DATASET EXTRACT
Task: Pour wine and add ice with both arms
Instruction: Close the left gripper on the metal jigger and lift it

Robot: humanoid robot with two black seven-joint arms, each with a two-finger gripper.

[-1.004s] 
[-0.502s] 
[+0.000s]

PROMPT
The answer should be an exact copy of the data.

RESPONSE TO THIS EXERCISE
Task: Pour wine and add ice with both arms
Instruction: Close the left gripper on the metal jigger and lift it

Robot: humanoid robot with two black seven-joint arms, each with a two-finger gripper.

[-1.004s] 
[-0.502s] 
[+0.000s]

This completes the output.